- _PROBLEM DESCRIPTION_
Below are some records. Copy every line in them that holds "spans".

Data entries:
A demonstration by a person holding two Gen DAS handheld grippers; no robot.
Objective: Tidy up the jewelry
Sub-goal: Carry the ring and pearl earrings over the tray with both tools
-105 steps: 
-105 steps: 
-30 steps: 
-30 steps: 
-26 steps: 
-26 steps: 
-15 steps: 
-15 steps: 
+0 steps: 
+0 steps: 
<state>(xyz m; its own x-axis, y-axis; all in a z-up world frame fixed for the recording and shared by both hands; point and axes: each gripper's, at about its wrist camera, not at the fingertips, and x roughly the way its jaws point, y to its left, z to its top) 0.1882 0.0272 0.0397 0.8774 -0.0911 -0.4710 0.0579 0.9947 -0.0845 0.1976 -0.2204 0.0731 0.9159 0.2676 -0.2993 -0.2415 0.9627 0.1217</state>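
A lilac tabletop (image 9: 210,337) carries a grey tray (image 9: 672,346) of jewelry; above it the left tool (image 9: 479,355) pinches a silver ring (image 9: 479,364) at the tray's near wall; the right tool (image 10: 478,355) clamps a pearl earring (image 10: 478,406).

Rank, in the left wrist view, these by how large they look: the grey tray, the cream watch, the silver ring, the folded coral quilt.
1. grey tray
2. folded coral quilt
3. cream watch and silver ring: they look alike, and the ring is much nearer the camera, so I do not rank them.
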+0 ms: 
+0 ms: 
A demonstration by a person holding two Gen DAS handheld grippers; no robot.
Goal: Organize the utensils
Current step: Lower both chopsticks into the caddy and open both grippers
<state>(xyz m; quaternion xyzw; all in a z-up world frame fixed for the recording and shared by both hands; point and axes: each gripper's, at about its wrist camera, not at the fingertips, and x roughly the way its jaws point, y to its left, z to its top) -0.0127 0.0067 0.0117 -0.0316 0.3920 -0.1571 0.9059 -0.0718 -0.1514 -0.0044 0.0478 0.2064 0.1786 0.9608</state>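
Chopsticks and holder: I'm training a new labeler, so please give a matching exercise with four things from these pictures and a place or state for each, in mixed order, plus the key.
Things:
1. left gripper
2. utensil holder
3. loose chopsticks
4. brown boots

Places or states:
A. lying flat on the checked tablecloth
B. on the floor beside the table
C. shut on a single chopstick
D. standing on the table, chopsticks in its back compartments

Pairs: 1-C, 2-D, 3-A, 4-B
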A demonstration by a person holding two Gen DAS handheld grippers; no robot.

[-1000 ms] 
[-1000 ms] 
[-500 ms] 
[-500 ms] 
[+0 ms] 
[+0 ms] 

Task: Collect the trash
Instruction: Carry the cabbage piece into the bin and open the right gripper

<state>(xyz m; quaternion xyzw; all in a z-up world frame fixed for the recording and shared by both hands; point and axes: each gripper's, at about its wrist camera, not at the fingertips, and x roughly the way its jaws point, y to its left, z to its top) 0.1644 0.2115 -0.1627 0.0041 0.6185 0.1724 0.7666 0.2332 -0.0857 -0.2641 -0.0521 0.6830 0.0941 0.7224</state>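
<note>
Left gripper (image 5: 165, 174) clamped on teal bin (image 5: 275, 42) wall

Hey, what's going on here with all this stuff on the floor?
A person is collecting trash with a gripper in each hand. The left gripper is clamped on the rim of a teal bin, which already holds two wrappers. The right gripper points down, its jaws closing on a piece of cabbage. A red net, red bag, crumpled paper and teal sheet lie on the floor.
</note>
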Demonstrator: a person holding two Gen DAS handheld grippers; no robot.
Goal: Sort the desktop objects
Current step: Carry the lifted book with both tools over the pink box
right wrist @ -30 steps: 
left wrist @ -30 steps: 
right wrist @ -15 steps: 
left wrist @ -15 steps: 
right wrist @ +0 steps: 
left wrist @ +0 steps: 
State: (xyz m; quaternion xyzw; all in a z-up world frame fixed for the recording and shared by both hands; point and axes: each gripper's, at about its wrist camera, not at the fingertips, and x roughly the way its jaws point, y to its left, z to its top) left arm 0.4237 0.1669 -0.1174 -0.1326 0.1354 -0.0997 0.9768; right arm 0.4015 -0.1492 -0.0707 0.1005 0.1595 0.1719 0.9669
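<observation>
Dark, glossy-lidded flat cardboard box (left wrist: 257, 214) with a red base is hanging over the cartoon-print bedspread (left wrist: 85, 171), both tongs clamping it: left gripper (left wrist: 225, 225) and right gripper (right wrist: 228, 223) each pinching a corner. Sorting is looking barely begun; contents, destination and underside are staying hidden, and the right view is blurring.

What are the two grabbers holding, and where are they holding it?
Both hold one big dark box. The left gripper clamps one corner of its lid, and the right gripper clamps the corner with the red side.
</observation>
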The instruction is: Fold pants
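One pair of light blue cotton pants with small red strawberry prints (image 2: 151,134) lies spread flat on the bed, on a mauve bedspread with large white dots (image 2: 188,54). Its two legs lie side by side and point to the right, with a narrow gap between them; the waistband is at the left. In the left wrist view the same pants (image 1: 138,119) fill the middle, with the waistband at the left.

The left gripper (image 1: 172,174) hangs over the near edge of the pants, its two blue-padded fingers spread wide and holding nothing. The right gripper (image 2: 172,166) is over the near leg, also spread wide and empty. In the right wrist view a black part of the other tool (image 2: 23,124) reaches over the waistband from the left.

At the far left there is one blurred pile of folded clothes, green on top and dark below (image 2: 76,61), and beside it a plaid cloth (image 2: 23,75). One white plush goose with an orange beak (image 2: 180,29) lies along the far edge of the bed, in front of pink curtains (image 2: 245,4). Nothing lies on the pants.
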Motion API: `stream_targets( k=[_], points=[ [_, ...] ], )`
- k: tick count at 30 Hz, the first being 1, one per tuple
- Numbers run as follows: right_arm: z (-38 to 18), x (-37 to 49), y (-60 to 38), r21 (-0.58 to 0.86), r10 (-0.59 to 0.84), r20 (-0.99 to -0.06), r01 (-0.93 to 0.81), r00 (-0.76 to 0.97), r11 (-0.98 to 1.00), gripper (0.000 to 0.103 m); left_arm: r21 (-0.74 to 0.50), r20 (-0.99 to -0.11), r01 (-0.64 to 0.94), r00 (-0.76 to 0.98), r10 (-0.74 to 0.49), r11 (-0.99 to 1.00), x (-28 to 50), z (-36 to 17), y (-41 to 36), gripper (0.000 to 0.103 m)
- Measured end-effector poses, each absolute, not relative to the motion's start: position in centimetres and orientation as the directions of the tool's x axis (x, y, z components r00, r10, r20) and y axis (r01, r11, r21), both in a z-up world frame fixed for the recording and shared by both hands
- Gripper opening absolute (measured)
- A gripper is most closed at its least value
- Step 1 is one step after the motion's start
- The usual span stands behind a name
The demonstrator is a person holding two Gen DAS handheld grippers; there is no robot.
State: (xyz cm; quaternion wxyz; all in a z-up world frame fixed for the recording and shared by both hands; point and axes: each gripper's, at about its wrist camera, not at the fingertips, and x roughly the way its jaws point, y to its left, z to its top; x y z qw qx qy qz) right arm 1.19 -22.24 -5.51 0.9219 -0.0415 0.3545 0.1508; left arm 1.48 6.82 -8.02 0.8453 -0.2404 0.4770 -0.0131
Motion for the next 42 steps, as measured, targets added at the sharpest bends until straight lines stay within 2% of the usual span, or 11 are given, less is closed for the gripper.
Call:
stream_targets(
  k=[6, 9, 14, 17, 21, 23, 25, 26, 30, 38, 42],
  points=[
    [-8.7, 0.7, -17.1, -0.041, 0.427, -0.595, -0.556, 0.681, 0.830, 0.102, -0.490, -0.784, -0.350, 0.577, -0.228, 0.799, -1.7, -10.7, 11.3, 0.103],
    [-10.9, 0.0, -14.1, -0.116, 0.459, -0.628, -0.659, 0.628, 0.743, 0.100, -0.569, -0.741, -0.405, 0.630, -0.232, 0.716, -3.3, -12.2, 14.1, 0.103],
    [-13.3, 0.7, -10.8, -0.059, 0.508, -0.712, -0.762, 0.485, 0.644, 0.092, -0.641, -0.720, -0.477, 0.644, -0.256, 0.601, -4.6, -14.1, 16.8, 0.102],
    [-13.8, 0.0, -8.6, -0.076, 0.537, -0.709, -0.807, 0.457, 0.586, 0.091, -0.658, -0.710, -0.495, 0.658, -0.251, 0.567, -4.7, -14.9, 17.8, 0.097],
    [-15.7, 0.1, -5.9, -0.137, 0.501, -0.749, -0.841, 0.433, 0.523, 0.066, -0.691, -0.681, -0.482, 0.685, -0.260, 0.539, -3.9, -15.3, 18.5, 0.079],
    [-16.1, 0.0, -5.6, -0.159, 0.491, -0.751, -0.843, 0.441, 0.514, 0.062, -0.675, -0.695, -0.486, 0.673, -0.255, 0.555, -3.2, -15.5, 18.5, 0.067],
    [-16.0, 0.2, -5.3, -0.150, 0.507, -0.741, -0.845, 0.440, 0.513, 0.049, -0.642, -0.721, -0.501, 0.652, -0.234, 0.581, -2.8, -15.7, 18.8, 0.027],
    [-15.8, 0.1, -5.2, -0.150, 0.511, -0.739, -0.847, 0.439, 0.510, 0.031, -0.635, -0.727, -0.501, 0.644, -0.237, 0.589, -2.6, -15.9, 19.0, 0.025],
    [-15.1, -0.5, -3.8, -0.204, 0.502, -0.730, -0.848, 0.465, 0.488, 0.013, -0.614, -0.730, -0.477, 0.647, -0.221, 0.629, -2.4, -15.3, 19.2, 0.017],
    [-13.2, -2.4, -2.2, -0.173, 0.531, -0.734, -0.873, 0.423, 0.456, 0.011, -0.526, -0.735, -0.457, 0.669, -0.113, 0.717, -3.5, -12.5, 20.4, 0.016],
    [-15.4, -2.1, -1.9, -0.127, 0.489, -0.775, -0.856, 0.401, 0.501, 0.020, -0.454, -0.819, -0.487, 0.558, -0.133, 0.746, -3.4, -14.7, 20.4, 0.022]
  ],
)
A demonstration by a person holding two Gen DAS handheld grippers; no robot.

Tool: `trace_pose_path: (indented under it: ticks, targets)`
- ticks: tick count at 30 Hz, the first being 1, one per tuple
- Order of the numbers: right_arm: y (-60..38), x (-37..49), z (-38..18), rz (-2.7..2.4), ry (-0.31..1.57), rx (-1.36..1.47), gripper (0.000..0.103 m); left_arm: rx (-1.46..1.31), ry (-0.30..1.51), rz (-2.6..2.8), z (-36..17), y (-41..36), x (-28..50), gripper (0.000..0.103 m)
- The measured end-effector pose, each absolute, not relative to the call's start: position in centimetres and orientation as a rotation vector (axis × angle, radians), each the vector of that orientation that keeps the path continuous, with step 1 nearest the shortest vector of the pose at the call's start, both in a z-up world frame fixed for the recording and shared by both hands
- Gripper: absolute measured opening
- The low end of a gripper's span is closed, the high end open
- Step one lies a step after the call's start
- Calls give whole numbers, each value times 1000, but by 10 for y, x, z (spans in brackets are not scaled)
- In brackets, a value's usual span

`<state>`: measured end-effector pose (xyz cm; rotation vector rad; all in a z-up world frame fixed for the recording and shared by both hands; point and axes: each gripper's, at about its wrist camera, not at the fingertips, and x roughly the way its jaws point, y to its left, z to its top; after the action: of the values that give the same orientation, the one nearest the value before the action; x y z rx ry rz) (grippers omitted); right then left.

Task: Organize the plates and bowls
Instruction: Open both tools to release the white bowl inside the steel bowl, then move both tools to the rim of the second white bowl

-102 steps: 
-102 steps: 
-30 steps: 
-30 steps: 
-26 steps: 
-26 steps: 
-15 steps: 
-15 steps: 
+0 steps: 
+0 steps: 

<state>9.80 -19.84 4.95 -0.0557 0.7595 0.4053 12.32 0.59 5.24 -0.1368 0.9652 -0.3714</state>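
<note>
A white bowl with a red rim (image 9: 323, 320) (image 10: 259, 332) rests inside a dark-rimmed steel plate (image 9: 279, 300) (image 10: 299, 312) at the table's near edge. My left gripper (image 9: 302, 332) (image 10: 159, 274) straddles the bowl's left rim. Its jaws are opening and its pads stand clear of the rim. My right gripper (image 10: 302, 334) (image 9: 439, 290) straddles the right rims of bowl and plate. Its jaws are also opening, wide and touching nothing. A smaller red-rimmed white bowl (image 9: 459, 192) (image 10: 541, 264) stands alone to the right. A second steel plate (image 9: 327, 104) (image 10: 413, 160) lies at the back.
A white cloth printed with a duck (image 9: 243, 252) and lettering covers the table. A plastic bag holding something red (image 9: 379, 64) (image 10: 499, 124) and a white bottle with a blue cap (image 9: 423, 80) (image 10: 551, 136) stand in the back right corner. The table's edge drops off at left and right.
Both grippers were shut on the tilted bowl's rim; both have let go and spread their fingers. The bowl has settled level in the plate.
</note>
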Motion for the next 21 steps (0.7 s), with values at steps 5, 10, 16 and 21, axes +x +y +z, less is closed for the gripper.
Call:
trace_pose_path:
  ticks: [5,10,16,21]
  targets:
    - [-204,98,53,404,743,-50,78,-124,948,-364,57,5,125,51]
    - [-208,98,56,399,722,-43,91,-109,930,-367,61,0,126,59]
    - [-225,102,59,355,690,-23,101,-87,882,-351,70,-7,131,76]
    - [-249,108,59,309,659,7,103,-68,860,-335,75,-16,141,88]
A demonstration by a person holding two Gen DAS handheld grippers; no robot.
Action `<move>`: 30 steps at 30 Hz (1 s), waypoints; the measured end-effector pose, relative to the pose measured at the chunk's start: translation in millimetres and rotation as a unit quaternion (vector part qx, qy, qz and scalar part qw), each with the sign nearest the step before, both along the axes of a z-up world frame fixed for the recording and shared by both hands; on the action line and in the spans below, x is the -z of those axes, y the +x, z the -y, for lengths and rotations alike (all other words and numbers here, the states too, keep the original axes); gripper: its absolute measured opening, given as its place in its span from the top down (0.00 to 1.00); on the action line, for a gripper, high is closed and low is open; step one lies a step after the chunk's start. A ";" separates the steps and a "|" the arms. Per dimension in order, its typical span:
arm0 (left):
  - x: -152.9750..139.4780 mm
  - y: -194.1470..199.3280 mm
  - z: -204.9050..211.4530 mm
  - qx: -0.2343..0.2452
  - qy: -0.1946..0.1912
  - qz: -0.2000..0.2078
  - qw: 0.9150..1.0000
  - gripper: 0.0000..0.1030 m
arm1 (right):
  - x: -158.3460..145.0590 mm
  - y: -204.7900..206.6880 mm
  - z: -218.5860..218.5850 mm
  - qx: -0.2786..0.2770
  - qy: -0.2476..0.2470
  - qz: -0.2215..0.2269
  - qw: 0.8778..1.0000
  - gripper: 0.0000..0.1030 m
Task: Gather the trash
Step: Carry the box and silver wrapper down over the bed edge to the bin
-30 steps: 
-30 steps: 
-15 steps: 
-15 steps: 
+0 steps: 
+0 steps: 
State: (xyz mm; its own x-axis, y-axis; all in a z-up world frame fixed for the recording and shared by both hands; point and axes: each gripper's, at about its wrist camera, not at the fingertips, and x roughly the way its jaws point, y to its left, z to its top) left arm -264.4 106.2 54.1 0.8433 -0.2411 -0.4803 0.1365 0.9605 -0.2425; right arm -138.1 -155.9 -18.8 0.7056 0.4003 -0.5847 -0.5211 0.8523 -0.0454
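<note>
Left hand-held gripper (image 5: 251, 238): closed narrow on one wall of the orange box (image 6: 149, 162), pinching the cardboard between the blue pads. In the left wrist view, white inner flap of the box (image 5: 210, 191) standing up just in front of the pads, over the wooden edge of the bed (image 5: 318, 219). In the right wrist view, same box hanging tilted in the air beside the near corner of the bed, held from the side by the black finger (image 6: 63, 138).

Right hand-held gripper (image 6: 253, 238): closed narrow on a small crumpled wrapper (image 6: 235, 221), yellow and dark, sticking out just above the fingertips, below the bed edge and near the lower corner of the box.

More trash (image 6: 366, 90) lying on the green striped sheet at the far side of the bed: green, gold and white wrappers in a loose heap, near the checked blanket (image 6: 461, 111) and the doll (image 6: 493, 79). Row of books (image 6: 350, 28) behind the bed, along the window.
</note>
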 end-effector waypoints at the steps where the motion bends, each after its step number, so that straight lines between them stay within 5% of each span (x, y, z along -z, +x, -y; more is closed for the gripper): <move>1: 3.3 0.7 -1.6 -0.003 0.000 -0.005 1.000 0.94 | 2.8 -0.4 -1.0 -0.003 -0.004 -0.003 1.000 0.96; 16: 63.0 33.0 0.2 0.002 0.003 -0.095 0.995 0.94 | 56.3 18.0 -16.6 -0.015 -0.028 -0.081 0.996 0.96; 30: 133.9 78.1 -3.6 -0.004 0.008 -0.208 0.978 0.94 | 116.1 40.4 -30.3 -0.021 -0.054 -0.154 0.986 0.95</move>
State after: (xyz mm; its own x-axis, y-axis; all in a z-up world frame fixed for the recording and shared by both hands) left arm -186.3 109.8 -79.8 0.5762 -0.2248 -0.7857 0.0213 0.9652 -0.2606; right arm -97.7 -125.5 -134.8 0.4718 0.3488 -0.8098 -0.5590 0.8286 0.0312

- _WRITTEN RESPONSE_
- Calls give whole numbers, each value times 1000, but by 10 for y, x, z (spans in brackets are not scaled)
Action `<move>`: 30 steps at 30 Hz (1 s), waypoints; the measured end-effector pose, relative to the pose measured at the chunk's start: translation in millimetres and rotation as a unit quaternion (vector part qx, qy, qz and scalar part qw), each with the sign nearest the step before, both along the axes of a z-up world frame fixed for the recording and shared by both hands; on the action line and in the spans below, x is the -z of those axes, y the +x, z the -y, for lengths and rotations alike (all other words and numbers here, the states too, keep the original axes); gripper: its absolute measured opening, given as its place in its span from the top down (0.00 to 1.00); on the action line, for a gripper, high is closed and low is open; step one lies a step after the chunk's start. A ";" separates the steps and a "|" the arms. Per dimension in order, its typical span:

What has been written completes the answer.